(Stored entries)
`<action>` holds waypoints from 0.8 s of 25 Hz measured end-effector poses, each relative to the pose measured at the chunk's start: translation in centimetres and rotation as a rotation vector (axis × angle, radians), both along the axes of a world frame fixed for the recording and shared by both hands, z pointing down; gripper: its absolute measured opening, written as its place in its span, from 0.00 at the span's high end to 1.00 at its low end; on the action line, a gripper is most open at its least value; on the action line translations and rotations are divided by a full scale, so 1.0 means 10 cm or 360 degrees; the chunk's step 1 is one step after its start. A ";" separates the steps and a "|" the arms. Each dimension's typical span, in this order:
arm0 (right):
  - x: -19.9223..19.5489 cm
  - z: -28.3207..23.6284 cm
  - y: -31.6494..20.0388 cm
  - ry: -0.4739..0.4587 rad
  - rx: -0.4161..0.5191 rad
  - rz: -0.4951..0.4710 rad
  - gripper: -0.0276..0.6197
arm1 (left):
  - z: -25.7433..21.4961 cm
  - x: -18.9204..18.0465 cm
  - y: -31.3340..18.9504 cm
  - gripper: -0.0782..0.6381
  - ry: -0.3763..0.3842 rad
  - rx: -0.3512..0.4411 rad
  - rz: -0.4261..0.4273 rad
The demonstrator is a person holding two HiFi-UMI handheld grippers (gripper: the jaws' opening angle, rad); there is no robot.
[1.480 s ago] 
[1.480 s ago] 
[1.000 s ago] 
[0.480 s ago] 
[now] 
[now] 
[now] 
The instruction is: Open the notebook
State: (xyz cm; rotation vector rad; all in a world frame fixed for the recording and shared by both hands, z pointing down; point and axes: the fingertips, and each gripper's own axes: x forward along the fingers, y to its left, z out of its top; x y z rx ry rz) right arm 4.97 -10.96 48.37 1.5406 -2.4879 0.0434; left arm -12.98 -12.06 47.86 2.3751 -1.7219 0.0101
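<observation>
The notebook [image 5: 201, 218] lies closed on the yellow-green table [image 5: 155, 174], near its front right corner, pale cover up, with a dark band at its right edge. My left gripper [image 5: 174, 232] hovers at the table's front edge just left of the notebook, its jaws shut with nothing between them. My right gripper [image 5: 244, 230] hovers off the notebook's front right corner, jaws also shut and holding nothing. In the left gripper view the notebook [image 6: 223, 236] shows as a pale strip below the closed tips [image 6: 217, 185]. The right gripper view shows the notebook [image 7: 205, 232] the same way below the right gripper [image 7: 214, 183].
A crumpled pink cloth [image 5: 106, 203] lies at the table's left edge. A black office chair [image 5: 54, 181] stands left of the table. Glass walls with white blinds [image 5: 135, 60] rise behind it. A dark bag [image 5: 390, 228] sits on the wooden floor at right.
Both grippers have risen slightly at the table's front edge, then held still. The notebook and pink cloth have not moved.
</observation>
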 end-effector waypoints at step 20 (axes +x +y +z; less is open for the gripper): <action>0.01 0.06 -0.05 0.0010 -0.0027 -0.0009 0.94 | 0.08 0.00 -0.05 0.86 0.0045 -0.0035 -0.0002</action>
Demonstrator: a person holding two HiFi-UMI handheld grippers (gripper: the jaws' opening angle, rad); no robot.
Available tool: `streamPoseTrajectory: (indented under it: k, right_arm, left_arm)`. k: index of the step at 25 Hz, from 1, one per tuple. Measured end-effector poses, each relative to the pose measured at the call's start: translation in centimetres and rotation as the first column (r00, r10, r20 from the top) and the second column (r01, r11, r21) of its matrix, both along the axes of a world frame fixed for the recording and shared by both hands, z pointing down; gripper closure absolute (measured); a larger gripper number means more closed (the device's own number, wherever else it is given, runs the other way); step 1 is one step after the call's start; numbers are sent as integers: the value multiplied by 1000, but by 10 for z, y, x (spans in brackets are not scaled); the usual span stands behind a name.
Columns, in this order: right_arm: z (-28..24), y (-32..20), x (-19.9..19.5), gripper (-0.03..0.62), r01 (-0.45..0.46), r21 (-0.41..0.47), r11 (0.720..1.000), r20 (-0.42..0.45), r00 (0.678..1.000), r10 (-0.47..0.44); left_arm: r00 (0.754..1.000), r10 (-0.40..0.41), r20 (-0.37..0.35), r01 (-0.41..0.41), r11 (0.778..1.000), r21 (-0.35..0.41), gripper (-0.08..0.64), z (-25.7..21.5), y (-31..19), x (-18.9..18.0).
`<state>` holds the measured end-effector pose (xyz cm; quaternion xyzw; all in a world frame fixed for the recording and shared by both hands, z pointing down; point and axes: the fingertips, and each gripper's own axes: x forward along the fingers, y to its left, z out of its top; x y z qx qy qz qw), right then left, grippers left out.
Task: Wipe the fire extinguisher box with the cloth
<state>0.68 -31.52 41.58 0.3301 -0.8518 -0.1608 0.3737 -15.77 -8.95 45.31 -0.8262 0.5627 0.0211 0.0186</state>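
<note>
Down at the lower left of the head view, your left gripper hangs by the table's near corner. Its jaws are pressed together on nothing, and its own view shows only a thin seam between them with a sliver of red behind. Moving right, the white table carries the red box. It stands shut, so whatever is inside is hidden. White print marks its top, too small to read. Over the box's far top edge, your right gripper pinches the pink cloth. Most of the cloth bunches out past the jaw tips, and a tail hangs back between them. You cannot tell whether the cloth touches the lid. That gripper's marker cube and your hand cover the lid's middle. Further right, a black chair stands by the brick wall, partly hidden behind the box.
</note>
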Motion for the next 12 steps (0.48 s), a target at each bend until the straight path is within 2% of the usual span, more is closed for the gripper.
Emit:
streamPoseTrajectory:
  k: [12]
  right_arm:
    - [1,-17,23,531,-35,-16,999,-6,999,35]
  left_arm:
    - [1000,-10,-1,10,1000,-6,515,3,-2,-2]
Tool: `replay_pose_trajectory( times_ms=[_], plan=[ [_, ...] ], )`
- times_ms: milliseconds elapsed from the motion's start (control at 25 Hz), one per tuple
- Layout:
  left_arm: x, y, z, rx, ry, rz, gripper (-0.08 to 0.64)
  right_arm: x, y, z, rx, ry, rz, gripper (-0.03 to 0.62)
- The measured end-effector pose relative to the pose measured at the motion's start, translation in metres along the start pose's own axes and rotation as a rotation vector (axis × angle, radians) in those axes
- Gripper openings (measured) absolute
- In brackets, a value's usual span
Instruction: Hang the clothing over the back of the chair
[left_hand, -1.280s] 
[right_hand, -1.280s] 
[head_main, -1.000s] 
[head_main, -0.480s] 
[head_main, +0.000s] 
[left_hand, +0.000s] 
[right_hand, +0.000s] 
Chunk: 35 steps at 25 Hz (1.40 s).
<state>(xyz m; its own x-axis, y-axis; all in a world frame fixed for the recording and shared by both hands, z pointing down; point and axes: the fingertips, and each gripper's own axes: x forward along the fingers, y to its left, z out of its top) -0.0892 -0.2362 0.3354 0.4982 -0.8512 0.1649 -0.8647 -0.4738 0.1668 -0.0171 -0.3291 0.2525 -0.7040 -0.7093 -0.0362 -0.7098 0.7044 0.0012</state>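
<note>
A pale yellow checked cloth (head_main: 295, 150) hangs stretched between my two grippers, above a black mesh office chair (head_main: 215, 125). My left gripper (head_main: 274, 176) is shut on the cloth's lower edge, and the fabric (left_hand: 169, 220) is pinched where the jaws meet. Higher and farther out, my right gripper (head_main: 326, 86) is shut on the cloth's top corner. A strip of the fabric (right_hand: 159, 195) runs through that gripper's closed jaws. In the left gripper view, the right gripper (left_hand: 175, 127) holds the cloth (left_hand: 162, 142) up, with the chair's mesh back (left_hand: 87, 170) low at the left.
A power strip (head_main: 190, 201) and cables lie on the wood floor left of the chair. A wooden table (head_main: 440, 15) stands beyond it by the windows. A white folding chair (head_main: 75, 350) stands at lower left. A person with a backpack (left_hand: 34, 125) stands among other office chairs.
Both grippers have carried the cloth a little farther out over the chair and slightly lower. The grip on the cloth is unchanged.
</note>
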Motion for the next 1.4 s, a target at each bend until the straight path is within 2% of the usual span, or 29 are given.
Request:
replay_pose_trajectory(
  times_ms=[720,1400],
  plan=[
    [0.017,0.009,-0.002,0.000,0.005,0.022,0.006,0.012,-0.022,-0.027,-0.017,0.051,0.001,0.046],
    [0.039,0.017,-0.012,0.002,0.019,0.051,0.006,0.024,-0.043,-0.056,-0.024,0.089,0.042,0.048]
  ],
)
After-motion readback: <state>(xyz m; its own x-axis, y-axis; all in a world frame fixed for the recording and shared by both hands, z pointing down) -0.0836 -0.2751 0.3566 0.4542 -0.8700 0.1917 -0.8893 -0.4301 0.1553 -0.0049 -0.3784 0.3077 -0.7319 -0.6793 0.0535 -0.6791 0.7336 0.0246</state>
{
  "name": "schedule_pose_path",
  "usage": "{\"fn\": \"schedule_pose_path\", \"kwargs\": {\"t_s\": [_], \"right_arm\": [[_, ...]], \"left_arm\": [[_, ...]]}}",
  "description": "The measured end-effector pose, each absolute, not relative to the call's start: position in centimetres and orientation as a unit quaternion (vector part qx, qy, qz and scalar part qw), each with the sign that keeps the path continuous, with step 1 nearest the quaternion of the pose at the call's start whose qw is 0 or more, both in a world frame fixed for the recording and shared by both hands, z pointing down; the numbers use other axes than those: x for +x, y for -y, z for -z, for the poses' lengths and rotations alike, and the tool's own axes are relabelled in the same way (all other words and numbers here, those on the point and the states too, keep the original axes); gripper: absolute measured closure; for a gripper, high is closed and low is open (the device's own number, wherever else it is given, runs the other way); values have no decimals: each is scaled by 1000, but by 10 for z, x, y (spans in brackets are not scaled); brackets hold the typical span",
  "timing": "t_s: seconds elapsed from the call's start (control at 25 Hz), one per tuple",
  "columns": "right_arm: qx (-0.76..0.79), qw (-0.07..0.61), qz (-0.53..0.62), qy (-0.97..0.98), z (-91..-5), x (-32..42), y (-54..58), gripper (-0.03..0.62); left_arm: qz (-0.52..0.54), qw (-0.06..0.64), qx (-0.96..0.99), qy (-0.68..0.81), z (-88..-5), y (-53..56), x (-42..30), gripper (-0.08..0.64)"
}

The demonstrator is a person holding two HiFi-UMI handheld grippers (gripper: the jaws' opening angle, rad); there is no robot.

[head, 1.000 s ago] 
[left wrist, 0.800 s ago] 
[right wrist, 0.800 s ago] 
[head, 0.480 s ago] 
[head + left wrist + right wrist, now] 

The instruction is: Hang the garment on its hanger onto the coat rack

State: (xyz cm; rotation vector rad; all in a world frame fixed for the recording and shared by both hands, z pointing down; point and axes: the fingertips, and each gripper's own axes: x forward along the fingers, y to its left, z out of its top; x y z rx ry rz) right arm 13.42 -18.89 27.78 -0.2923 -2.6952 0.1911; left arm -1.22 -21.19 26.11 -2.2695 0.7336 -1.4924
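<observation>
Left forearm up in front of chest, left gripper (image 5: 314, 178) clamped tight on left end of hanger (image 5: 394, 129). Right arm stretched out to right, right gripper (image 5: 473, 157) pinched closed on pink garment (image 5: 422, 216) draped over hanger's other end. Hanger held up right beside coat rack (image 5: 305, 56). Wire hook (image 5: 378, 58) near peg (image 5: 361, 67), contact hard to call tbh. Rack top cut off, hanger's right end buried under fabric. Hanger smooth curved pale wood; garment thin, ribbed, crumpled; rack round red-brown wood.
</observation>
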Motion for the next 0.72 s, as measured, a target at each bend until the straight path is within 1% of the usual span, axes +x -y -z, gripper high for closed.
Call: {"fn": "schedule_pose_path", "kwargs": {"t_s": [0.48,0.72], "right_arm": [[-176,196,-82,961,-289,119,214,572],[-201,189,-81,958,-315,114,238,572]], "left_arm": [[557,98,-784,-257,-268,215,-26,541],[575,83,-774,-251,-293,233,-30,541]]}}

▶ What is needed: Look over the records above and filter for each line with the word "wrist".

▶ Finished task:
[left wrist, 0.800 s ago] 
[right wrist, 0.800 s ago] 
[head + left wrist + right wrist, now] 

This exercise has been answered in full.